▸ Exercise objective:
Print this span of the material below exactly: the line with "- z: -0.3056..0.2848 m", the line with "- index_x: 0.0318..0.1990", and every line between them, but nothing else.
━━━ Data section
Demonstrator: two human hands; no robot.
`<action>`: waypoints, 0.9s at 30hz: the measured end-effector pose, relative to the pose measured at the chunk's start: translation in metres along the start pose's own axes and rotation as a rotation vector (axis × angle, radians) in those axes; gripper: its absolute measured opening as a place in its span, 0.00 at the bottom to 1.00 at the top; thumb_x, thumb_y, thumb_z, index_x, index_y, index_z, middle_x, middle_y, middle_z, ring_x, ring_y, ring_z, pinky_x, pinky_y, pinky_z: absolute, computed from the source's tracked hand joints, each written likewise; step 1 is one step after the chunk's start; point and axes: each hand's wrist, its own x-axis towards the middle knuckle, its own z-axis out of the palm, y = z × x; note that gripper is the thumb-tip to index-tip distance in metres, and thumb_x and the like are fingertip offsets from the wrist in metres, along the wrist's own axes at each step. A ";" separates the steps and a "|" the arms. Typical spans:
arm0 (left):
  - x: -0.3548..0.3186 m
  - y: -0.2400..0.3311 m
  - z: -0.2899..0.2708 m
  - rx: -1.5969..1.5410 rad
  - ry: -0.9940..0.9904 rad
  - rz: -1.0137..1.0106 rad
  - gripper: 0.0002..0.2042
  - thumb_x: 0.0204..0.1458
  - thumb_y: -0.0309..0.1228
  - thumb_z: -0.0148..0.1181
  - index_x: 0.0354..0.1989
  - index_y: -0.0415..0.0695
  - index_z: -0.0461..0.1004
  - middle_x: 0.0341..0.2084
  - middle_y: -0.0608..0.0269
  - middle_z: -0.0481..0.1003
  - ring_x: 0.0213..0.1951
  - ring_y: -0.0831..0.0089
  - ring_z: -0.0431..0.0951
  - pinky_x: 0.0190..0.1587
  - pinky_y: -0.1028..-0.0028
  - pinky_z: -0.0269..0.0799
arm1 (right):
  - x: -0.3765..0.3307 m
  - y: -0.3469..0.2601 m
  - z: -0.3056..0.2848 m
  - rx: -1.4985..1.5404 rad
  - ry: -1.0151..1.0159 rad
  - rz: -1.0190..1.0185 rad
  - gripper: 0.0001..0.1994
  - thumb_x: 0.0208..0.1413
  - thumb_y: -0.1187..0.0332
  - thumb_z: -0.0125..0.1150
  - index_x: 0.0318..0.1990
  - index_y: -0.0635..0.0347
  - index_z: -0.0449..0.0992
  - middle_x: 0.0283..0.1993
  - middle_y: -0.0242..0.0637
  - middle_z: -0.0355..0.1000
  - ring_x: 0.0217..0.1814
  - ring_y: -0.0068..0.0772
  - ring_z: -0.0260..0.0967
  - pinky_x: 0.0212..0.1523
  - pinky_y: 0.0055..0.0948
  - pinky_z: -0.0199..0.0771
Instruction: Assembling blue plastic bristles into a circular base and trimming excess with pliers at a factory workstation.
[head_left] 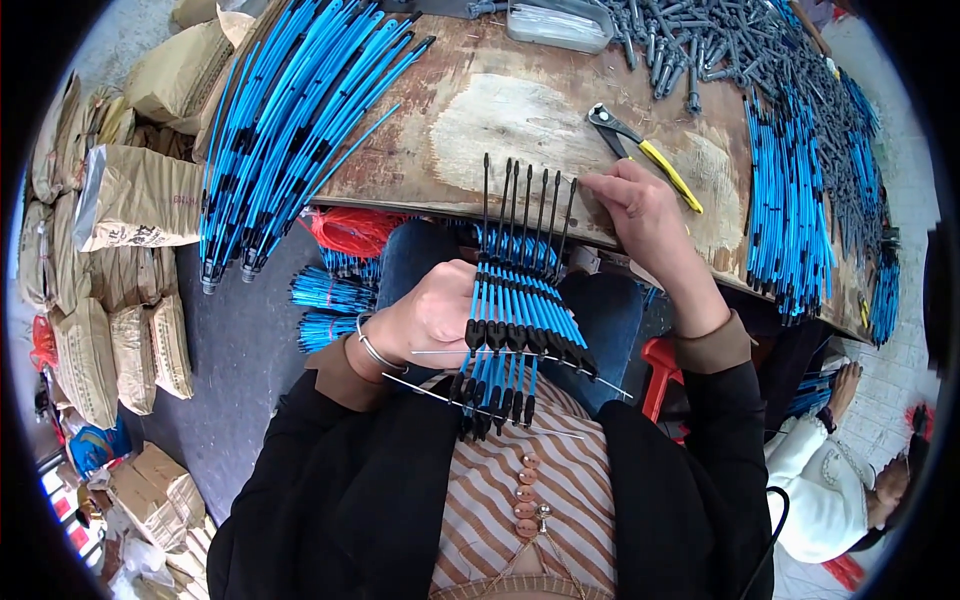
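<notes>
My left hand (440,305) is closed around the side of a fanned set of blue-and-black umbrella ribs (525,300), held over my lap at the table's edge. Thin black rods with small tips stick up from the set toward the table. Near its lower end, thin metal wires (410,382) run crosswise by the black joints. My right hand (645,205) is raised over the table edge, thumb and forefinger pinched beside the tip of the rightmost black rod. Whether anything sits between those fingertips is too small to tell.
Yellow-handled nippers (655,160) lie on the wooden table (400,150) beyond my right hand. Bundles of blue ribs (300,110) stand left, with more (785,220) right. A clear box (560,25) and grey plastic parts (690,50) lie behind. Another person (825,490) sits at right.
</notes>
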 end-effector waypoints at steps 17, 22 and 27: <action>-0.005 -0.007 -0.001 -0.029 0.003 0.005 0.10 0.44 0.27 0.54 0.35 0.37 0.75 0.28 0.57 0.76 0.20 0.59 0.68 0.26 0.69 0.65 | 0.007 0.006 -0.001 0.019 -0.056 -0.009 0.09 0.49 0.79 0.57 0.38 0.63 0.78 0.29 0.32 0.69 0.26 0.29 0.65 0.28 0.24 0.66; -0.002 -0.004 -0.002 -0.008 0.011 0.017 0.10 0.45 0.27 0.54 0.35 0.38 0.75 0.28 0.57 0.76 0.20 0.59 0.69 0.27 0.69 0.66 | 0.016 -0.007 -0.002 -0.242 -0.106 -0.118 0.13 0.46 0.80 0.57 0.41 0.61 0.76 0.31 0.33 0.70 0.26 0.34 0.67 0.29 0.27 0.67; -0.006 -0.005 0.002 0.053 0.006 -0.023 0.10 0.45 0.27 0.54 0.34 0.38 0.76 0.30 0.57 0.77 0.22 0.59 0.71 0.28 0.69 0.67 | 0.025 -0.024 -0.012 -0.355 -0.154 -0.300 0.14 0.45 0.80 0.56 0.42 0.58 0.73 0.34 0.35 0.69 0.29 0.39 0.68 0.31 0.32 0.69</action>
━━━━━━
▸ Result:
  - z: -0.3056..0.2848 m
  - rx: -1.4985..1.5404 rad
  - ry: -1.0151..1.0159 rad
  - rz: -1.0190..1.0185 rad
  - gripper: 0.0001..0.1994
  - thumb_x: 0.0208..0.1413
  - thumb_y: -0.1187..0.0332
  - thumb_z: -0.0125..0.1150
  - index_x: 0.0318..0.1990

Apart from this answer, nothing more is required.